The records should be restated exactly from their first line through the line with "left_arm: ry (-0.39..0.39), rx" in it.

START Dataset content

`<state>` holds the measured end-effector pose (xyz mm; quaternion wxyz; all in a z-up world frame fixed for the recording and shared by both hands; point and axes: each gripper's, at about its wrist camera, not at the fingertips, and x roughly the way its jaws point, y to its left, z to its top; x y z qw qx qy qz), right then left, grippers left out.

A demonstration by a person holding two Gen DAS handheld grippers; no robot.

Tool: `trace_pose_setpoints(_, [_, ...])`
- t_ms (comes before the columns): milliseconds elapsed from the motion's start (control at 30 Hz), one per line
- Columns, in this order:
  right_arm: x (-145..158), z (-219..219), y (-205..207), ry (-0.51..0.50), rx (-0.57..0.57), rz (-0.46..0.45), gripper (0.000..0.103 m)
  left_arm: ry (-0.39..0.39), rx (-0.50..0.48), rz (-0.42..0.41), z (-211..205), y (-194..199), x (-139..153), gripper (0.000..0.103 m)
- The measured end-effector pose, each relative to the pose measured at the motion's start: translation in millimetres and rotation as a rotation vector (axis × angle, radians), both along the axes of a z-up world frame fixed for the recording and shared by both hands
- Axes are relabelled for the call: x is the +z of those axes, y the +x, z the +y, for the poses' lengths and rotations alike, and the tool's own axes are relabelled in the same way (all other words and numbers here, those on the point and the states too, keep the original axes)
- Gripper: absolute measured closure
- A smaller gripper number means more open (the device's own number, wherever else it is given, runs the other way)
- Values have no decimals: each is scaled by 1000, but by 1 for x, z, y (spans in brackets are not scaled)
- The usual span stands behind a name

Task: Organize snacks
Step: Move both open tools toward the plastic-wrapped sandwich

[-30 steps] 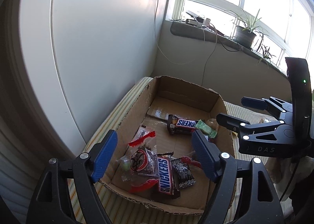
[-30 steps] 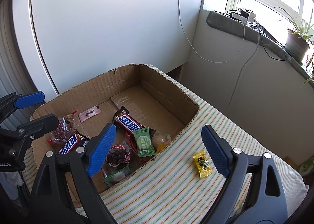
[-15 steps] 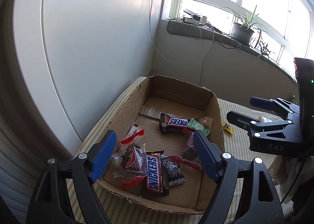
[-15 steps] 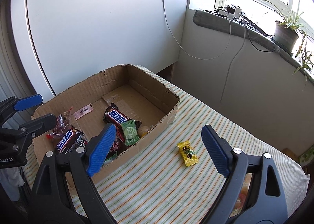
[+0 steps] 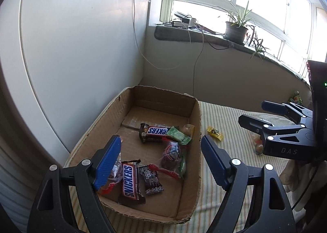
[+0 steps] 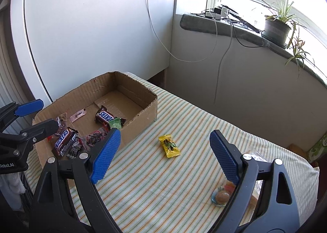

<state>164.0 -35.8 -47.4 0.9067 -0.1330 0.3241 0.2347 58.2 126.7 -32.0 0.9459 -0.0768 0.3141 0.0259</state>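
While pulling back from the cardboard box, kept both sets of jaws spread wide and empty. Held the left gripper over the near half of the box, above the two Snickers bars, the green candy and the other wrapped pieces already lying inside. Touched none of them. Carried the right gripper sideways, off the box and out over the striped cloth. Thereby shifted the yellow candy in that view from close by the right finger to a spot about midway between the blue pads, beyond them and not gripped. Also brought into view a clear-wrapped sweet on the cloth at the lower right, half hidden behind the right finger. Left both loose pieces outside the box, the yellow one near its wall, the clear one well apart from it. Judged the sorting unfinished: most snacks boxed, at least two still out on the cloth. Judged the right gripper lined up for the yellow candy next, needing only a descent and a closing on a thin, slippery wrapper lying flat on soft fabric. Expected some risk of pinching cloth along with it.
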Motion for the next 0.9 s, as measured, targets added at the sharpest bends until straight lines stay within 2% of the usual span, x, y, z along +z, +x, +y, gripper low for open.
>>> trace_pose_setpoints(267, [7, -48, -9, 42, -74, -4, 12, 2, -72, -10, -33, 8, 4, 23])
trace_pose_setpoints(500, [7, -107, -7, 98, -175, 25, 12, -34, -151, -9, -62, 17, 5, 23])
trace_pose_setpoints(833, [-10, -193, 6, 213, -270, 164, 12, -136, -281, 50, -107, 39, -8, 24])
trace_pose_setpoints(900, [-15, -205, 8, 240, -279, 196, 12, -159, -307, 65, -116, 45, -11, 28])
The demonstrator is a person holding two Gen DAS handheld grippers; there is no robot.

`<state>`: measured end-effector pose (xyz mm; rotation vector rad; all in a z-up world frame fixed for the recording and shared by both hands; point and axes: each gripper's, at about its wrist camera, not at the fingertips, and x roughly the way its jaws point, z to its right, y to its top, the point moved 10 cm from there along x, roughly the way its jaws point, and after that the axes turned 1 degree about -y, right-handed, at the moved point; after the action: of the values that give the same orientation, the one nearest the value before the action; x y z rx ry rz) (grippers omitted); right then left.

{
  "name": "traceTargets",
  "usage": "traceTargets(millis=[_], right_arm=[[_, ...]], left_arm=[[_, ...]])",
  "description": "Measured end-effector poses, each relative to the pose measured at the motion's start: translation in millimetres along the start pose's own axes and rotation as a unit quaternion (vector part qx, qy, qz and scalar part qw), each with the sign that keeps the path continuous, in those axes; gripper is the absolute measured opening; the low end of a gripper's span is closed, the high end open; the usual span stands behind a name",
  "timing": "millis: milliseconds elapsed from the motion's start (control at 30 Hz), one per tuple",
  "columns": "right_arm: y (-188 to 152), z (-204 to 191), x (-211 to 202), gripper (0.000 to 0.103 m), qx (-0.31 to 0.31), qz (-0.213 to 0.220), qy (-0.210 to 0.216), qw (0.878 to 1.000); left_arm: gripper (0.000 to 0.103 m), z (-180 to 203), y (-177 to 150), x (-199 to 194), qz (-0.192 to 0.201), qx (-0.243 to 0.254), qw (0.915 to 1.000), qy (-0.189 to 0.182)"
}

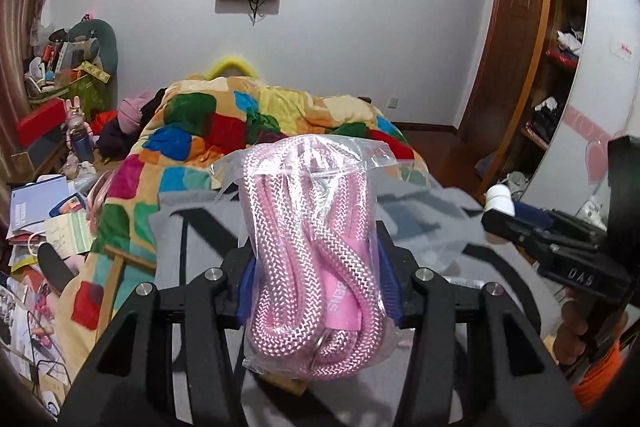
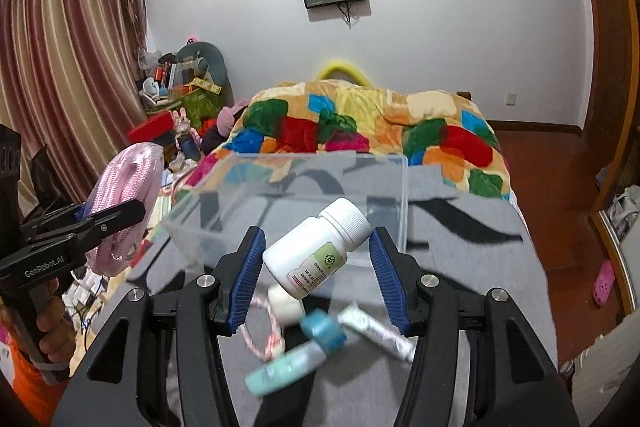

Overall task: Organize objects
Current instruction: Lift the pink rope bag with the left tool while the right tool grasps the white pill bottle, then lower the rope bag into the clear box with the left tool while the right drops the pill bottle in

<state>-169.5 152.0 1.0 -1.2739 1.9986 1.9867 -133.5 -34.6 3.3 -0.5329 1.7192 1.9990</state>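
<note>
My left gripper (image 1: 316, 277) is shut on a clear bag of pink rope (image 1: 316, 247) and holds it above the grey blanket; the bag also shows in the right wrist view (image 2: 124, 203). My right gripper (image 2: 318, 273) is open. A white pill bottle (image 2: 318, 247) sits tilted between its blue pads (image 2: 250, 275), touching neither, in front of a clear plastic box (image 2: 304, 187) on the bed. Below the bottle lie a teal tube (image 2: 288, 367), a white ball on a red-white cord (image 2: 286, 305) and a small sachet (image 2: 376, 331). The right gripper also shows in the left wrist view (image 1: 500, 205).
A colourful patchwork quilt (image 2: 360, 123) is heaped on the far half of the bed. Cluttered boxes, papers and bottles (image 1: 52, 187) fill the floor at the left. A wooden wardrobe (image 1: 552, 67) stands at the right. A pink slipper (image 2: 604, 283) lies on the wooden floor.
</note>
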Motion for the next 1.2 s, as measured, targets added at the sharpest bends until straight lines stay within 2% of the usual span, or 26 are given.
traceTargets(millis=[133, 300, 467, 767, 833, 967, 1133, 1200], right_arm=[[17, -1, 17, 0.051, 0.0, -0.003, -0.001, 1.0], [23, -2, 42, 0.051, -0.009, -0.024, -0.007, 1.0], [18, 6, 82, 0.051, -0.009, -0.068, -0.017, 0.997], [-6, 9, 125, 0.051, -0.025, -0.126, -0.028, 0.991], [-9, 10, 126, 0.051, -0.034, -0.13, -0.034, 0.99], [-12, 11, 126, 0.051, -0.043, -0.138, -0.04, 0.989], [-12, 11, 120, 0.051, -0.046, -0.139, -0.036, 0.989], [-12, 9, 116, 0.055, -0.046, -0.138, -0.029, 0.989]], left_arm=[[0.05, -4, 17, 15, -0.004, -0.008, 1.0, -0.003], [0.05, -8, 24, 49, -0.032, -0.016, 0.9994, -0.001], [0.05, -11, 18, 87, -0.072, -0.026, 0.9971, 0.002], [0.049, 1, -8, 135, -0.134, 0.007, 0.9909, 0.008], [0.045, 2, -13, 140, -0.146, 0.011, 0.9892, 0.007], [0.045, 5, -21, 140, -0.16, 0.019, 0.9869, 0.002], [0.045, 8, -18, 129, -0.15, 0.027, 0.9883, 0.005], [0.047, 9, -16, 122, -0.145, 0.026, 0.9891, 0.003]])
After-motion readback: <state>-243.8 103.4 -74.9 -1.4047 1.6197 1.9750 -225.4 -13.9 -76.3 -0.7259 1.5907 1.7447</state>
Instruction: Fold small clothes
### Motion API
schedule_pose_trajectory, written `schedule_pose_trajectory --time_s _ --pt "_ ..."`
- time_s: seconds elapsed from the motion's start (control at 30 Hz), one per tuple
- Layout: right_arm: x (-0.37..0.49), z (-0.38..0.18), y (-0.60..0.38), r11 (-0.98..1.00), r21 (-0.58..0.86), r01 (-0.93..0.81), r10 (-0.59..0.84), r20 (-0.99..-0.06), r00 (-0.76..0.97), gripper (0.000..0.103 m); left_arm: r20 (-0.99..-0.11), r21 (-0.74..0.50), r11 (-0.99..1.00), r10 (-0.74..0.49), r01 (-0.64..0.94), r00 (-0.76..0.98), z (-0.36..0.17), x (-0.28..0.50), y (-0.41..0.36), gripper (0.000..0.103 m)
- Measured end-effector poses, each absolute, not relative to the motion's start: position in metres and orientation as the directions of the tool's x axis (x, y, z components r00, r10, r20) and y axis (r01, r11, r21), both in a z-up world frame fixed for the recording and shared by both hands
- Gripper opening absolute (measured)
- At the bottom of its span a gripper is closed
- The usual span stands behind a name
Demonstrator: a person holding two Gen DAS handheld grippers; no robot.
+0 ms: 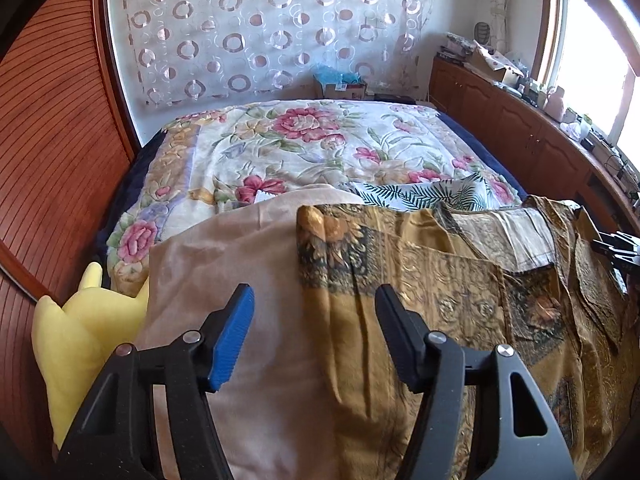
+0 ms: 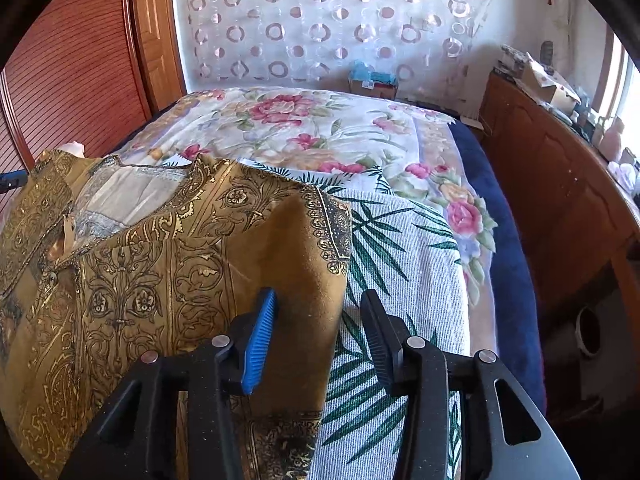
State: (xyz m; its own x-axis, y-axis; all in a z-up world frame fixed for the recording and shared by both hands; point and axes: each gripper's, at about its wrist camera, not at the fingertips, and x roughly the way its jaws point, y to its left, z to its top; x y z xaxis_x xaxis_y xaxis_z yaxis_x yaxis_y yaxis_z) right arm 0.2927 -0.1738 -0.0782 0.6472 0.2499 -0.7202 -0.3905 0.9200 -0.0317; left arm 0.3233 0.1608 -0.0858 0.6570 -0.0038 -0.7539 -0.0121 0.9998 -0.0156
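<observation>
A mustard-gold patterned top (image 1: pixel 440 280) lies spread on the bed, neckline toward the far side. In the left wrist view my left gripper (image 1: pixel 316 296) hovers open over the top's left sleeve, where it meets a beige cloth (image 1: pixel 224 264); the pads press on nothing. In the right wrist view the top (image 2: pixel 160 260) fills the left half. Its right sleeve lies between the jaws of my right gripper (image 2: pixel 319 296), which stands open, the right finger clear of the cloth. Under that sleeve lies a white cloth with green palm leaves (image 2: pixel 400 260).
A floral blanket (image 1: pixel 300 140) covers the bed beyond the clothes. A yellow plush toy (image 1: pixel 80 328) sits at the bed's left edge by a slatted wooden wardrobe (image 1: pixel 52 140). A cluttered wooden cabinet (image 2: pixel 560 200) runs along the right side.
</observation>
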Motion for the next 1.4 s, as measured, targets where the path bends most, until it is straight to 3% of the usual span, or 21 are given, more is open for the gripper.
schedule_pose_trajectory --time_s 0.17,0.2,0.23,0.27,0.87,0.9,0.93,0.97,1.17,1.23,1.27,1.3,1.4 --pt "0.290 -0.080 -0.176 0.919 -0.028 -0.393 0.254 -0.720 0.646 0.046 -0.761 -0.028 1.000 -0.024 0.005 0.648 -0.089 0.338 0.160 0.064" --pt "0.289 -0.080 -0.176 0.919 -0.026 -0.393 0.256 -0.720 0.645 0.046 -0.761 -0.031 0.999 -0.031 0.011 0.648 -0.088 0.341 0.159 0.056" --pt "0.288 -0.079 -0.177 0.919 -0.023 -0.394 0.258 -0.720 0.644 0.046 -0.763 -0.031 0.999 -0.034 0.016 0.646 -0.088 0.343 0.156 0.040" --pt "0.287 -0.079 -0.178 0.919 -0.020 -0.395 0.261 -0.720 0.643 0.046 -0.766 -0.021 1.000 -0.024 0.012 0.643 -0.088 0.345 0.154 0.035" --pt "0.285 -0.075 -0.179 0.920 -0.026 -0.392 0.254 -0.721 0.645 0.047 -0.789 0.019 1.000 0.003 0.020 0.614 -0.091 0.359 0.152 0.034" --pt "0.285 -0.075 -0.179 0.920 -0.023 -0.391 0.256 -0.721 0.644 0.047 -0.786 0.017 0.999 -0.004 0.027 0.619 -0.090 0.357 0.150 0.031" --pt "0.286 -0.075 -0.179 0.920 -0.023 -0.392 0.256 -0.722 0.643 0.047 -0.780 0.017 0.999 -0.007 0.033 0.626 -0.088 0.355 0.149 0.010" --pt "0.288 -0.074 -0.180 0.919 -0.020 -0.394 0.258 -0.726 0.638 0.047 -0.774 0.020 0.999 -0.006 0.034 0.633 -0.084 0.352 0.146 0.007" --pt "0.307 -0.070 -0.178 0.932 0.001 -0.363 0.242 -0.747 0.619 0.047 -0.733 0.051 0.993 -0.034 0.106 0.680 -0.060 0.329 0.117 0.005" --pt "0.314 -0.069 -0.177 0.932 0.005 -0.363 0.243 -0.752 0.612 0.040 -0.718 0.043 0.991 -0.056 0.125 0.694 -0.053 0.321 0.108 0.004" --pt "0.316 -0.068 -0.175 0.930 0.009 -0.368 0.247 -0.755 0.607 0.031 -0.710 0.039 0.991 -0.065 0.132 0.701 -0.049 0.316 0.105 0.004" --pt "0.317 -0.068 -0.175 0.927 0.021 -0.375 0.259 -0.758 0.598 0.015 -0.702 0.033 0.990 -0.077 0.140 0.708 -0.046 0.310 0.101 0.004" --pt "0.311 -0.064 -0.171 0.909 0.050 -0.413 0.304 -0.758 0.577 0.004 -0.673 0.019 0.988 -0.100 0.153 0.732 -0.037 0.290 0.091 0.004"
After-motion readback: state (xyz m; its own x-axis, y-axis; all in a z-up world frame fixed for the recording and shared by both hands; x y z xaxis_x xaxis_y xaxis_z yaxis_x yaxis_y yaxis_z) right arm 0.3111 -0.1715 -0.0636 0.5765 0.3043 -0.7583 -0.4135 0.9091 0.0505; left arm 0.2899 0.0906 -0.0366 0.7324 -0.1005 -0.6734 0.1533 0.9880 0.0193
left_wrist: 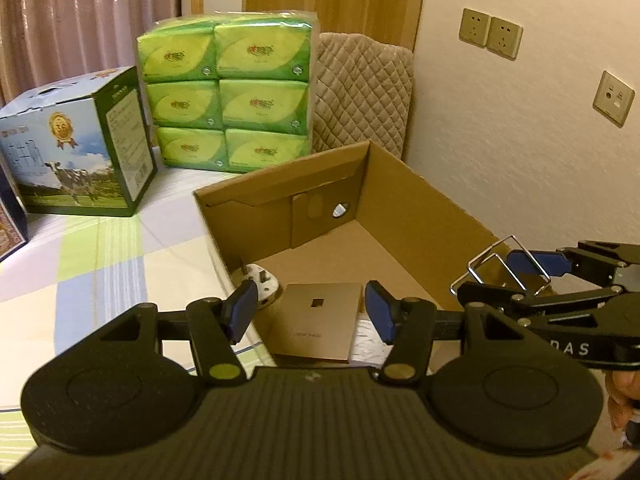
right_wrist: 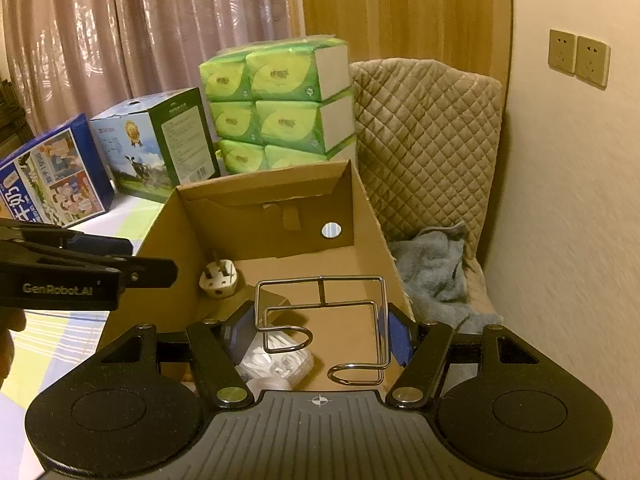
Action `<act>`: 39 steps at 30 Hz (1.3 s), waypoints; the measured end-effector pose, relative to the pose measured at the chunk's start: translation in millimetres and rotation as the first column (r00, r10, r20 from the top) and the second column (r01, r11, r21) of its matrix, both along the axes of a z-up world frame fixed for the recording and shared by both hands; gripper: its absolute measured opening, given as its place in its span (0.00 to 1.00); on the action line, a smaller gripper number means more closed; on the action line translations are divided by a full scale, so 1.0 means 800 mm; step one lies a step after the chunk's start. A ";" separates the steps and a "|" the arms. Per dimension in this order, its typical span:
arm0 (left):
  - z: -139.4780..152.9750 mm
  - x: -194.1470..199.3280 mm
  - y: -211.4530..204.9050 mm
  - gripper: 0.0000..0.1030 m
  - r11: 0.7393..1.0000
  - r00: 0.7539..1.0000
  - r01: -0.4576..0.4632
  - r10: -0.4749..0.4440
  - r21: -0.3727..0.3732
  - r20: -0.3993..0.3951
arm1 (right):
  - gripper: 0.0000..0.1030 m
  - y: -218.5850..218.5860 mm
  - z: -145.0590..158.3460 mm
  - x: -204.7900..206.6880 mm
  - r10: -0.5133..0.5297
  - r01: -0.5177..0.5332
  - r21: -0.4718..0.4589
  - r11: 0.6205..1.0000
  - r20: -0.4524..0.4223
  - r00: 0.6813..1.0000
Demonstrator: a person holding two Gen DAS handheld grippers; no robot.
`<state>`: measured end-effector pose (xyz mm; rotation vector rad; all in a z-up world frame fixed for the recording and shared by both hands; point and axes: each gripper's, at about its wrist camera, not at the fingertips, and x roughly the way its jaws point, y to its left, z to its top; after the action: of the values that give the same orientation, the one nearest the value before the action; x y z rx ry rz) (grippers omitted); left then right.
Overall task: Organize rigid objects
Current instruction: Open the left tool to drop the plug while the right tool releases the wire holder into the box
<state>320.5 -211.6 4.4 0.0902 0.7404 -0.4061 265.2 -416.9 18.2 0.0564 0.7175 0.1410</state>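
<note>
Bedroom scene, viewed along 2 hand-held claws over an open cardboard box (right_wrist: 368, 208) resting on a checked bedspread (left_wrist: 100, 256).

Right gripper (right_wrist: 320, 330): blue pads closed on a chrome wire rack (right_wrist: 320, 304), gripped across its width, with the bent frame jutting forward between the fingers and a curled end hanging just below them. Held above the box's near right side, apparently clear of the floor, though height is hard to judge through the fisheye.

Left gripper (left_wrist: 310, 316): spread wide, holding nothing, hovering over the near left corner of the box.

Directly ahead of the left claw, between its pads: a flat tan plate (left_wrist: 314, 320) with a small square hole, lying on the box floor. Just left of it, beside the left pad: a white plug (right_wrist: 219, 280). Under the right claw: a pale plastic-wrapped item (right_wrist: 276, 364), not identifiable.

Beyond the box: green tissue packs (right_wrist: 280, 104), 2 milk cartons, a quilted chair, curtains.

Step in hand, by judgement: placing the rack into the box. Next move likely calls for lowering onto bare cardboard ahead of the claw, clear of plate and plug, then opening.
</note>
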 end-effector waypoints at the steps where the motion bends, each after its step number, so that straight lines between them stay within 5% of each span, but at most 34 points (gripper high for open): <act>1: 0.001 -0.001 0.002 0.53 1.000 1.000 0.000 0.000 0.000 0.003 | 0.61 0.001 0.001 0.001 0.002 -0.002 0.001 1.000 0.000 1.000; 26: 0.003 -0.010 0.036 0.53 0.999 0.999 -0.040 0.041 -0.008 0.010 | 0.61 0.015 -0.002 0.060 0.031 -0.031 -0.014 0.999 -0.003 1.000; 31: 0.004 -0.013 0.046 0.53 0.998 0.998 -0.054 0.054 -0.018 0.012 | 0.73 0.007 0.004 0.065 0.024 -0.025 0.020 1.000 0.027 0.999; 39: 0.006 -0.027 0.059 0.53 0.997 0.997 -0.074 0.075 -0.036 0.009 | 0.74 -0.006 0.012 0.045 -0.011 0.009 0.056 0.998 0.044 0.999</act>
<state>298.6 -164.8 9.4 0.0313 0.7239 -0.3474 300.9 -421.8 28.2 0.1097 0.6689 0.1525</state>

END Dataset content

## Exercise result
`<state>` holds the measured end-effector pose (xyz mm; quaternion wxyz; all in a z-up world frame fixed for the recording and shared by both hands; point and axes: each gripper's, at about its wrist camera, not at the fingertips, and x roughly the way its jaws point, y to its left, z to its top; x y z qw qx qy qz), right then left, grippers left out.

A demonstration by a person holding two Gen DAS handheld grippers; no robot.

Tool: `trace_pose_setpoints(_, [_, ...])`
- t_ms (comes before the columns): milliseconds elapsed from the motion's start (control at 30 Hz), one per line
- Columns, in this order:
  right_arm: x (-145..158), z (-219..219), y (-205..207), ry (-0.51..0.50), rx (-0.57..0.57), rz (-0.46..0.45), gripper (0.000..0.103 m)
  left_arm: ry (-0.39..0.39), rx (-0.50..0.48), rz (-0.42..0.41), z (-211..205), y (-194..199), x (-139..153), gripper (0.000..0.103 m)

What came before is the complete response.